GIVEN DATA |
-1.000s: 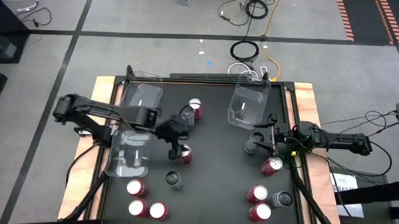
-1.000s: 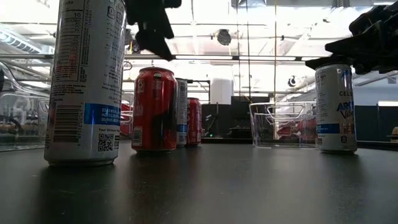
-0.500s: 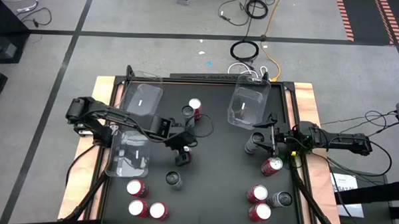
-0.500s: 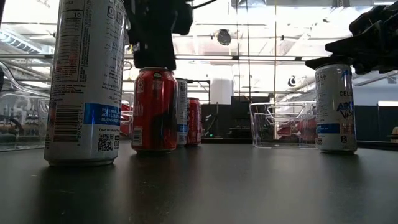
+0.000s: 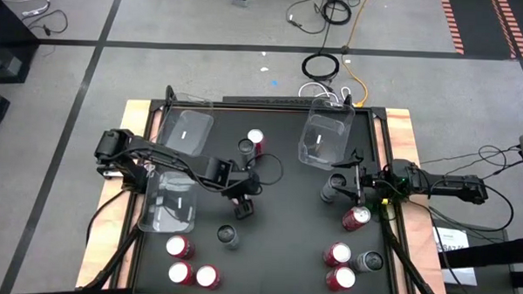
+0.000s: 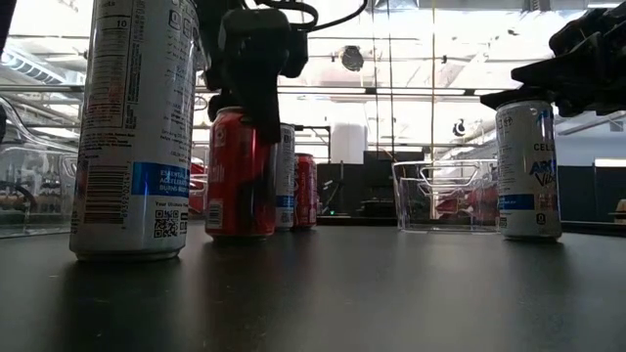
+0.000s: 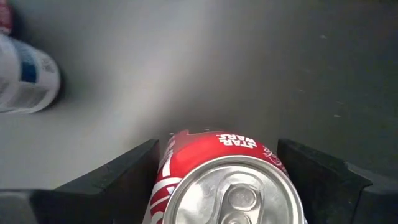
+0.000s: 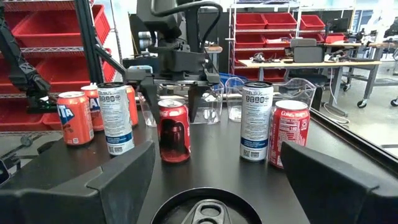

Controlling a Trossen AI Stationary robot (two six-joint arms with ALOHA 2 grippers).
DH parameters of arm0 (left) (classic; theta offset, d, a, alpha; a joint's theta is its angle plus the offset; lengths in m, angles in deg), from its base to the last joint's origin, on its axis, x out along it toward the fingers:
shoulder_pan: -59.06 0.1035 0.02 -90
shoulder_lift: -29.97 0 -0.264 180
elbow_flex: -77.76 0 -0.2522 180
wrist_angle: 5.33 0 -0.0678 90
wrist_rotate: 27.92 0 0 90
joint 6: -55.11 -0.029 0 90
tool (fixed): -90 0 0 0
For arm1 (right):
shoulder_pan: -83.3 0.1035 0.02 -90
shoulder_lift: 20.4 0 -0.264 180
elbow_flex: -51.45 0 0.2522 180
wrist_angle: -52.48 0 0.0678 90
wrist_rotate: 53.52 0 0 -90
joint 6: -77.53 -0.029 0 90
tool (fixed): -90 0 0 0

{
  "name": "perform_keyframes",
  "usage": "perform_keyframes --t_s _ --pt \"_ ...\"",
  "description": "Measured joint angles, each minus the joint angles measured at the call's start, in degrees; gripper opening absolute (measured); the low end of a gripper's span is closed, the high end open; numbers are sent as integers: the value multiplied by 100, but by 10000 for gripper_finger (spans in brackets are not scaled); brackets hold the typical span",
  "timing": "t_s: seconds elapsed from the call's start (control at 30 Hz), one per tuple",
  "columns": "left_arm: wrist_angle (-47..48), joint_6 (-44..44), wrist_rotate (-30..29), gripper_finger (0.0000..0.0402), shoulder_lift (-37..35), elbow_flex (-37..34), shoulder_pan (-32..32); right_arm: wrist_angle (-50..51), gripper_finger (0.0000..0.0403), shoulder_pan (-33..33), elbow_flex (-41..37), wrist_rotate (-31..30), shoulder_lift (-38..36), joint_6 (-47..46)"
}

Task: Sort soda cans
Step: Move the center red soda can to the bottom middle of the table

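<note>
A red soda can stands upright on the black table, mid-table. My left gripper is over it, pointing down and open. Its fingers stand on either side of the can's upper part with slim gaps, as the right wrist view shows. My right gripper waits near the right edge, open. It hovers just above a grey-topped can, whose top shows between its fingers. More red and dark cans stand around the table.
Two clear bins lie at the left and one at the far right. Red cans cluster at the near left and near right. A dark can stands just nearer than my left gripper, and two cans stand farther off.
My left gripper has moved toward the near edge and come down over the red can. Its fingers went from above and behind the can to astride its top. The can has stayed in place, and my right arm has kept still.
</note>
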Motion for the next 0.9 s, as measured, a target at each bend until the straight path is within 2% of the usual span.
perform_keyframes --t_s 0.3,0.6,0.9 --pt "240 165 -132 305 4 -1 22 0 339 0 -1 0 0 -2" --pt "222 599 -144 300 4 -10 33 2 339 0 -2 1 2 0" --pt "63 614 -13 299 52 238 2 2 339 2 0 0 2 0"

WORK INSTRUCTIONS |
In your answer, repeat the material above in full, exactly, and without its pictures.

SOLVED EXERCISE |
-1.000s: 
-1.000s: 
-0.500s: 
-0.500s: 
+0.000s: 
+0.000s: 
+0.000s: 
+0.000s: 

Controlling a Trossen AI Stationary robot (two six-joint arms with ALOHA 2 grippers).
DH parameters of arm0 (left) (classic; theta offset, d, a, alpha; a joint's theta is its angle plus the offset; lengths in m, angles in deg), from its base to the last joint's origin, on its axis, x out along it toward the fingers:
shoulder_pan: -59.06 0.1035 0.02 -90
shoulder_lift: -29.97 0 -0.264 180
elbow_flex: -77.76 0 -0.2522 180
wrist_angle: 5.33 0 -0.0678 90
wrist_rotate: 27.92 0 0 90
joint 6: -55.11 -0.029 0 90
tool (fixed): -90 0 0 0
For arm1 (right):
shoulder_pan: -83.3 0.1035 0.02 -90
shoulder_lift: 20.4 0 -0.264 180
elbow_flex: -51.45 0 0.2522 180
wrist_angle: -52.48 0 0.0678 90
wrist_rotate: 53.52 0 0 -90
joint 6: -77.53 -0.029 0 90
tool (fixed): -90 0 0 0

{
  "name": "perform_keyframes",
  "usage": "perform_keyframes --t_s _ --pt \"_ ...\"",
  "description": "Measured joint angles, each minus the joint angles measured at the call's start, in degrees; gripper opening absolute (measured); the low end of a gripper's span is closed, the high end open; numbers are sent as integers: the value multiplied by 100, but by 10000 for gripper_finger (spans in brackets are not scaled); brackets hold the typical span",
  "timing": "t_s: seconds elapsed from the call's start (control at 30 Hz), one per tuple",
  "columns": "left_arm: wrist_angle (-47..48), joint_6 (-44..44), wrist_rotate (-30..29), gripper_finger (0.0000..0.0402), shoulder_lift (-37..35), elbow_flex (-37..34), shoulder_pan (-32..32); right_arm: wrist_angle (-50..51), gripper_finger (0.0000..0.0403), shoulder_pan (-33..33), elbow_flex (-41..37), wrist_rotate (-31..30), shoulder_lift (-38..36), joint_6 (-47..46)"
}

Task: Sort soda cans
Step: Move the center red soda can to the bottom middle of the table

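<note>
A red soda can stands upright on the black table, mid-table. My left gripper is over it, pointing down and open. Its fingers stand on either side of the can's upper part with slim gaps, as the right wrist view shows. My right gripper waits near the right edge, open. It hovers just above a grey-topped can, whose top shows between its fingers. More red and dark cans stand around the table.
Two clear bins lie at the left and one at the far right. Red cans cluster at the near left and near right. A dark can stands just nearer than my left gripper, and two cans stand farther off.
My left gripper has moved toward the near edge and come down over the red can. Its fingers went from above and behind the can to astride its top. The can has stayed in place, and my right arm has kept still.
</note>
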Motion for the next 0.9 s, as measured, a target at each bend until the straight path is within 2% of the usual span.
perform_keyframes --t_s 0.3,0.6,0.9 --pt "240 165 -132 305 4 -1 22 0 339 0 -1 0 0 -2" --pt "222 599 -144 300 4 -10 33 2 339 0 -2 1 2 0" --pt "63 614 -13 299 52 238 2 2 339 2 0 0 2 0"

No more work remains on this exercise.